Всё, что находилось выше пояса, было надёжно спрятано жуткими, образовывавшими плотный куль лохмотьями. Старые, изорванные до огромных дыр оренбургские платки, грязные серо-коричневые тряпки, кусок старого пальто из тёмной ткани – вся эта мерзость надёжно скрывала женское тело от глаз зрителя.
Из-под лохмотьев робко показывались засаленные до блеска манжеты чёрной сорочки. Из них выползали две скрученные в аккуратные кулачки белые как мел пухлые ладошки.
На голову женщины был повязан на манер куфии оренбургский платок. Разглядеть черты лица было совершенно невозможно.
Единственное, что проглядывало из-под лохмотьев, – так это глаза. Две круглые зелёные точки, глядящие вроде бы в никуда, но при этом пристально наблюдающие именно за тобой.
Боже, до чего страшные это были глаза!
Холодные, как два изумруда, и при этом пугающе живые, как два болотных огонька. От них исходило какое-то воистину неземное, космическое, потустороннее сияние.
Я смотрел на картину как заворожённый. Она была отвратительной и пугала меня, но в то же время я почему-то не мог оторвать от неё взора. Она притягивала меня. Было в ней что-то такое…
Я, собственно, даже и не знаю, что это такое было. Картина казалась мне живой.

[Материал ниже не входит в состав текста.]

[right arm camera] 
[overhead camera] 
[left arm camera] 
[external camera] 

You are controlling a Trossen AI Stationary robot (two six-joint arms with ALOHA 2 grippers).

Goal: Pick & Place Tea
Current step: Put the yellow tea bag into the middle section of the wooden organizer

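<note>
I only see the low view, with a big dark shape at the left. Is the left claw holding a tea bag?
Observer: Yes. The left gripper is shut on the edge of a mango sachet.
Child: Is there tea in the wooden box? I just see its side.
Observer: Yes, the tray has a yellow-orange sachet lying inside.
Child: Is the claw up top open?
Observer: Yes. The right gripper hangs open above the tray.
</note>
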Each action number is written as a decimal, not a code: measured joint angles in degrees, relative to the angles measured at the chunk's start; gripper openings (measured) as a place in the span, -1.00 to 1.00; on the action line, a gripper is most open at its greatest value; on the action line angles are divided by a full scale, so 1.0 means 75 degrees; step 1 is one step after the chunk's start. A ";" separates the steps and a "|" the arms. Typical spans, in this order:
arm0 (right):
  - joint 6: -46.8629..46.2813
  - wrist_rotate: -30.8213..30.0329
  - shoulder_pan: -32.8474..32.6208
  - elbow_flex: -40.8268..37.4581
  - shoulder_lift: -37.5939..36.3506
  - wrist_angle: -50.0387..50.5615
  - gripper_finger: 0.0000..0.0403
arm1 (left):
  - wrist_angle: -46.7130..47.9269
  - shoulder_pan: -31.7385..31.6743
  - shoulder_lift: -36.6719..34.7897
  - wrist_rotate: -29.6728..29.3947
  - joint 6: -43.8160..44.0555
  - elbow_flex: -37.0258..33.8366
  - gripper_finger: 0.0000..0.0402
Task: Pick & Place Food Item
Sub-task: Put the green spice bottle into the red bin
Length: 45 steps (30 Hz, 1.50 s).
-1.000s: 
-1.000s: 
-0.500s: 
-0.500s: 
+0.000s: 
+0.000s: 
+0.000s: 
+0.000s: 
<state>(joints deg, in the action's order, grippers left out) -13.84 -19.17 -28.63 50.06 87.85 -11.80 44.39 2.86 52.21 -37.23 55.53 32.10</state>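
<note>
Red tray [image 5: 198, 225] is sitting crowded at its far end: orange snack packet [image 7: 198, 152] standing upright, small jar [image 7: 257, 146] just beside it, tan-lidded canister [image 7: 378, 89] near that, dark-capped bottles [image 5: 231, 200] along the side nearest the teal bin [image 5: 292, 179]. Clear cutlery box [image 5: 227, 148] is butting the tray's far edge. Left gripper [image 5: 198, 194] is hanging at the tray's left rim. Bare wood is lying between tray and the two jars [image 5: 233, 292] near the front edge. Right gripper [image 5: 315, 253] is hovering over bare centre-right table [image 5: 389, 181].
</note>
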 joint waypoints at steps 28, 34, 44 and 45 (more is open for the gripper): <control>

Во всём полотне чувствовалась какая-то странная, совершенно непередаваемая словами торжественность. Не знаю, почему именно, но как только я увидел эту картину, мне сразу же вспомнился Дейнека со своим «На открытии колхозной электростанции».
А ещё вспомнился Рембрандт. Мрачная атмосфера, причудливая игра света и тени, напряжённые мышцы безумного насильника. Всё это заставляло вспомнить работы голландского мастера.
– Тебе нравится? – самодовольно спросила Соня. – Это я написала. «Оргазм дезертира» картина называется.
– Как? – удивлённо переспросил я.
– «Оргазм дезертира», – повторила Барнаш. – Вот дезертир, вот его оргазм, – она указала сначала на мужика, а потом на мальчика. – Я давно пишу. И рисую тоже давно. Люблю иногда порисовать или маслом на холсте намалевать что-нибудь. Это очень здорово на самом деле. Как тебе картина? Нравится? Хочешь, подарю?